Dupe Olusola, the Managing Director/CEO of Transcorp Hotels Plc, reflects on her remarkable journey from navigating the depths of a global pandemic to achieving unprecedented success in the hospitality industry.

Appointed in March 2020, amidst the onset of the COVID-19 pandemic, Olusola found herself at the helm of a company grappling with the severe economic fallout and operational challenges inflicted by the crisis.

Faced with a drop in occupancy rates from 70% to a mere 5%, Olusola and her team were confronted with the daunting task of steering Transcorp Hotels through uncharted waters.

Undeterred by the adversity, they embarked on a journey of transformation, leveraging creativity and resilience to navigate the turbulent landscape.

Implementing innovative strategies such as introducing drive-through cinemas, setting up on-site COVID-19 testing facilities, and enhancing take-away services, Transcorp Hotels adapted to meet the evolving needs of its guests and ensure continuity amidst the crisis.

Embracing disruption as a catalyst for growth, Olusola fostered a culture of collaboration and teamwork, rallying her colleagues to overcome obstacles and embrace change.

Through unwavering determination and a commitment to excellence, Transcorp Hotels emerged from the pandemic stronger than ever, breaking profit and revenue records year after year.

“It’s indeed been a great opportunity to learn and relearn, to lead and to grow.

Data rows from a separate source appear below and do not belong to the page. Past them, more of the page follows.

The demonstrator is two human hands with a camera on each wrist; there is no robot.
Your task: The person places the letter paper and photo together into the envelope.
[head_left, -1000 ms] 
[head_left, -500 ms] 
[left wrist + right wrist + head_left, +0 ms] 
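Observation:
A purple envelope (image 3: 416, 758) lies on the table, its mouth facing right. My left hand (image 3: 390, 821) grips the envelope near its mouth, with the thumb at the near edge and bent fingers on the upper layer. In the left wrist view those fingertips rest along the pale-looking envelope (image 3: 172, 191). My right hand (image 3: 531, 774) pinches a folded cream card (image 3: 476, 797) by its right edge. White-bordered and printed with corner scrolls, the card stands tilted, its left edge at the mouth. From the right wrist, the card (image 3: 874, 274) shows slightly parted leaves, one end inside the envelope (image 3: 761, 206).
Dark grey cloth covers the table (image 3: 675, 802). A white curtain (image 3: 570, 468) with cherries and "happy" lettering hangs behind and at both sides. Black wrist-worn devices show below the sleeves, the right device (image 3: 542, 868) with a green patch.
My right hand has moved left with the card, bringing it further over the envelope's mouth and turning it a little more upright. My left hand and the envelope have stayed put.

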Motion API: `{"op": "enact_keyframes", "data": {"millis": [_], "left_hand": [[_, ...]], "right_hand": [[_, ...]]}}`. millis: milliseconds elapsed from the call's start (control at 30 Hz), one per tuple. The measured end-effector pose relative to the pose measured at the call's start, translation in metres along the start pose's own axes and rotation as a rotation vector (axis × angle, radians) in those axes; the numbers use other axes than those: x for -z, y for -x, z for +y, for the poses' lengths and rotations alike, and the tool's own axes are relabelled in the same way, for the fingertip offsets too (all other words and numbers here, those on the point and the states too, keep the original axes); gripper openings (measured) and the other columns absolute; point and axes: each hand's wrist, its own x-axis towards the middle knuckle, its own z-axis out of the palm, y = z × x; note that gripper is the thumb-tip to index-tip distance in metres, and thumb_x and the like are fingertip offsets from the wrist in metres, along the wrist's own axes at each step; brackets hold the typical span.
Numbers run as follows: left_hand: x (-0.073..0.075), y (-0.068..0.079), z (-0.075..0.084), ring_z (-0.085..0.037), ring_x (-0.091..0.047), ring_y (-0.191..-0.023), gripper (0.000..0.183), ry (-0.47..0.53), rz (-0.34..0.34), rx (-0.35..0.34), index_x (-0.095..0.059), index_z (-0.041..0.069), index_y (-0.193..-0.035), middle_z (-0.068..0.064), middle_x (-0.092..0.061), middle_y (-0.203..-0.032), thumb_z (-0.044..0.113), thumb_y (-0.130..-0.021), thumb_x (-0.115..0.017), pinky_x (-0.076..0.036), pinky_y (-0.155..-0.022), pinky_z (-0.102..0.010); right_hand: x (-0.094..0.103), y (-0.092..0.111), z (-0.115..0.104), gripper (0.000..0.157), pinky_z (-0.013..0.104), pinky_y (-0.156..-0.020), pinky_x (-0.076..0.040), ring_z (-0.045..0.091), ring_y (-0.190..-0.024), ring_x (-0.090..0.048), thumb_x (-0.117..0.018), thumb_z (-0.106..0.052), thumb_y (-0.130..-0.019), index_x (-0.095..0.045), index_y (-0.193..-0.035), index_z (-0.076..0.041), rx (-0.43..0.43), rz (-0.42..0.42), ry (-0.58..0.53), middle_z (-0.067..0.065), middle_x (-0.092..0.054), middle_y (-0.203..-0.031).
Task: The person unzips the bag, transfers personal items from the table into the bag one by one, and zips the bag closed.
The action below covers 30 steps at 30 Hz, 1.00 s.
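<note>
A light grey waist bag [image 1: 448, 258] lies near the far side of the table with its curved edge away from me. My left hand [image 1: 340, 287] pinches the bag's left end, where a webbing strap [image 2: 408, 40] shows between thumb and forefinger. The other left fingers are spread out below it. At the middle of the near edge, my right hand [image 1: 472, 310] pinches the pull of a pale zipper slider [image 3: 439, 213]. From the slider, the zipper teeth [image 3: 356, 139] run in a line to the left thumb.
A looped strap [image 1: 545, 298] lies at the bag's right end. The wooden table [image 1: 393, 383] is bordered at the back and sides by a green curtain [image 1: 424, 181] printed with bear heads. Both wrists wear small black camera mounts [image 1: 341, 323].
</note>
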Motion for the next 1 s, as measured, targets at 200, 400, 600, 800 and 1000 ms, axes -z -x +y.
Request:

When you see success stories, remember it’s a journey with twists, turns, ups and downs but in the end, it will all be okay”, she said.

Olusola’s leadership exemplifies the power of adaptability and perseverance, inspiring her team to transcend limitations and chart a course towards unprecedented success.

As Transcorp Hotels continues to flourish under her stewardship, Olusola remains steadfast in her dedication to driving innovation, fostering growth, and breaking barriers in the hospitality industry.